In principle, strings can be indexed exactly like vectors:

julia> s[1], s[5]
('J', 'a')

This clearly works for an ASCII string like "Julia", but that ignores most of the world's languages.

Consider one of the characters in Beowulf, written in Old English about 15 centuries ago.

"Hrōðgār" is clearly 7 characters, but not all of them are ASCII.

julia> king = "Hrōðgār"
"Hrōðgār"

julia> length(king)
7

julia> isascii(king)
false

# collect() converts to a Char vector:
julia> collect(king)
7-element Vector{Char}:
 'H': ASCII/Unicode U+0048 (category Lu: Letter, uppercase)
 'r': ASCII/Unicode U+0072 (category Ll: Letter, lowercase)
 'ō': Unicode U+014D (category Ll: Letter, lowercase)
 'ð': Unicode U+00F0 (category Ll: Letter, lowercase)
 'g': ASCII/Unicode U+0067 (category Ll: Letter, lowercase)
 'ā': Unicode U+0101 (category Ll: Letter, lowercase)
 'r': ASCII/Unicode U+0072 (category Ll: Letter, lowercase)

Indexing into a string like this starts well, but at some point breaks down:

julia> king[3]
'ō': Unicode U+014D (category Ll: Letter, lowercase)

julia> king[4]
ERROR: StringIndexError: invalid index [4], valid nearby indices [3]=>'ō', [5]=>'ð'

The problem is that indexing like this counts bytes, which for non-ASCII strings do not have a 1:1 relationship to characters.
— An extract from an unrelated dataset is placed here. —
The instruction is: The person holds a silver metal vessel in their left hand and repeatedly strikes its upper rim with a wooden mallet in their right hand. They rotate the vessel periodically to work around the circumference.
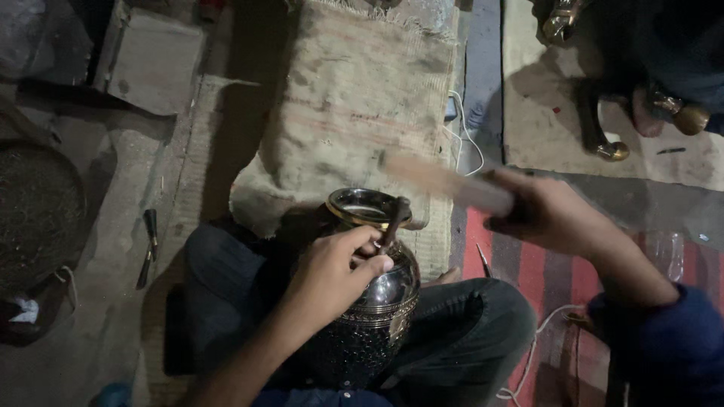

A Unicode/UTF-8 character may need up to 4 bytes to represent it, and the Chars Concept will explore this further.

Building strings

Concatenation

Many languages use + as the string concatenation operator, but not Julia. At least the error message is helpful.

julia> "s1 " + "s2"
ERROR: MethodError: no method matching +(::String, ::String)
The function `+` exists, but no method is defined for this combination of argument types.
String concatenation is performed with * 

julia> "s1 " * "s2"
"s1 s2"

The string() function will concatenate an arbitrary number of strings.

julia> string("lots ", "of ", "bits")
"lots of bits"

The join() function will do the same, and will also take a vector of strings and concatenate them with a given separator (defaulting to "").

julia> join(["lots", "of", "bits"], "_")
"lots_of_bits"

Note that strings are immutable, and concatenation involves copying. Thus, repeated concatenations within a loop are inefficient and it is better to collect the fragments in a vector and join all of them them at the end.

Repetition

Simple:

julia> repeat("Abc", 5)
"AbcAbcAbcAbcAbc"

Interpolation

Many languages have a way to insert calculated values into strings, though there is extraordinary disagreement on the best syntax to use.

In Julia, interpolated values are preceded by $.

julia> myvar = 42
42

julia> "myvar evaluates to $myvar"
"myvar evaluates to 42"

julia> r = 5.3
5.3

julia> "A circle of radius $r has area $(π * r^2)"
"A circle of radius 5.3 has area 88.24733763933729"

Parentheses are required when omitting them would be ambiguous, but optional for a single identifier followed by whitespace.

To include a $ in the string, escape it as \$.

Note the limitation that interpolation does not currently allow formatting, such as the number of decimal places to display.

Workarounds include:

  • Wrap the calculation in a round() function.
  • Outside the Exercism test runner, the PyFormattedStrings package emulates Python f-strings.
  • The @sprintf() macro is described below.

@sprintf()

For finer control over string assembly, Julia copies the sprintf function from C (and several later languages: Wikipedia [lists][printf-ports] about 30).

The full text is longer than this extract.